TASK REQUIREMENTS =
Every line from the first one in the listing down to the line with "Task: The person" should be restated word for word.

INPUT DATA =
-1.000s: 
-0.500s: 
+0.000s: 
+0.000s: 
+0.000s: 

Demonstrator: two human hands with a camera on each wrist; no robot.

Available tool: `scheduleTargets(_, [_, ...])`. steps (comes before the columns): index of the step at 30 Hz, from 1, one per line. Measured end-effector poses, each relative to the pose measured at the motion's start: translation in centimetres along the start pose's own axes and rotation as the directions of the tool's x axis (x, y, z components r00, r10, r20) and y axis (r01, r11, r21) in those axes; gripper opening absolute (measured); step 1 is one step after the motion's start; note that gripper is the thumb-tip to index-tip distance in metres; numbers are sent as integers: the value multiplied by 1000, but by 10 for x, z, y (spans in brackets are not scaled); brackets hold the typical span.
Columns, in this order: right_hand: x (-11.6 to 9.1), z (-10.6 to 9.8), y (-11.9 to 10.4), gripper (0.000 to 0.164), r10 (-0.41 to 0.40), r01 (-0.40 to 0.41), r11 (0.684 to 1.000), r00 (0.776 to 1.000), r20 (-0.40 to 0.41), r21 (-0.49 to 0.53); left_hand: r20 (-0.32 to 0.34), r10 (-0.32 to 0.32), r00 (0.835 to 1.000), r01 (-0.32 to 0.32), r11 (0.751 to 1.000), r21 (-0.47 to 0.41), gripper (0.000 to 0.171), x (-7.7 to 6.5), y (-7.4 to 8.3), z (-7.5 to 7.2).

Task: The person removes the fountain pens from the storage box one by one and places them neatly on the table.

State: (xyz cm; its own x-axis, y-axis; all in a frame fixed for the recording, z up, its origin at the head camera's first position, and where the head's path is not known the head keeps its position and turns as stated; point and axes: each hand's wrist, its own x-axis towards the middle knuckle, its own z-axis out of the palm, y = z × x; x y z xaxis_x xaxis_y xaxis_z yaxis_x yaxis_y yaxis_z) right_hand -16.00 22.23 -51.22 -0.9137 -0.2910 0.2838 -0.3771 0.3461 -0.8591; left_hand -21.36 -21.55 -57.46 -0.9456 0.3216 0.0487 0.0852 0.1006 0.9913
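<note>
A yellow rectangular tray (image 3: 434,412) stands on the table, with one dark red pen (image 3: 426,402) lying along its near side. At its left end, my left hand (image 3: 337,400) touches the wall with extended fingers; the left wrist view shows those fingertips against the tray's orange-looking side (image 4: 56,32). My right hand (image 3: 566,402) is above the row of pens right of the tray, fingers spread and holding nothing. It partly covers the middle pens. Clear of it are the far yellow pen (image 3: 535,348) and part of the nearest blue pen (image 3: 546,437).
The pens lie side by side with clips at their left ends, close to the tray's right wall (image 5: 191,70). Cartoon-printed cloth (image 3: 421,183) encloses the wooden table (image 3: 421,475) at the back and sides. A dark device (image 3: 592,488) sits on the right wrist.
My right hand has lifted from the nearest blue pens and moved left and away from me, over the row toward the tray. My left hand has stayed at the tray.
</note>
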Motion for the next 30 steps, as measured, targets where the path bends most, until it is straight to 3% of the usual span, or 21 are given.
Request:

EXERCISE RESPONSE =
-1.000s: 
-0.500s: 
+0.000s: 
+0.000s: 
+0.000s: 

Demonstrator: two human hands with a camera on each wrist; no robot.

Available tool: `scheduleTargets(_, [_, ...])`. steps (comes before the columns): index of the step at 30 Hz, from 1, one per line. Measured end-effector poses, each relative to the pose measured at the motion's start: translation in centimetres along the start pose's own axes and rotation as the directions of the tool's x axis (x, y, z components r00, r10, r20) and y axis (r01, r11, r21) in those axes; gripper opening absolute (measured); step 1 is one step after the motion's start; note that gripper is the thumb-tip to index-tip distance in metres; numbers are sent as integers: the value multiplied by 1000, but by 10 for x, z, y (spans in brackets are not scaled); brackets hold the typical span.
Columns, in this order: right_hand: x (-11.6 to 9.1), z (-10.6 to 9.8), y (-11.9 to 10.4), gripper (0.000 to 0.164), r10 (-0.41 to 0.40), r01 (-0.40 to 0.41), r11 (0.684 to 1.000), r00 (0.776 to 1.000), r20 (-0.40 to 0.41), r21 (-0.49 to 0.53); left_hand: r20 (-0.32 to 0.34), r10 (-0.32 to 0.32), r00 (0.835 to 1.000), r01 (-0.32 to 0.32), r11 (0.751 to 1.000), r21 (-0.47 to 0.41), gripper (0.000 to 0.171), x (-7.7 to 6.5), y (-7.4 to 8.3), z (-7.5 to 7.2).

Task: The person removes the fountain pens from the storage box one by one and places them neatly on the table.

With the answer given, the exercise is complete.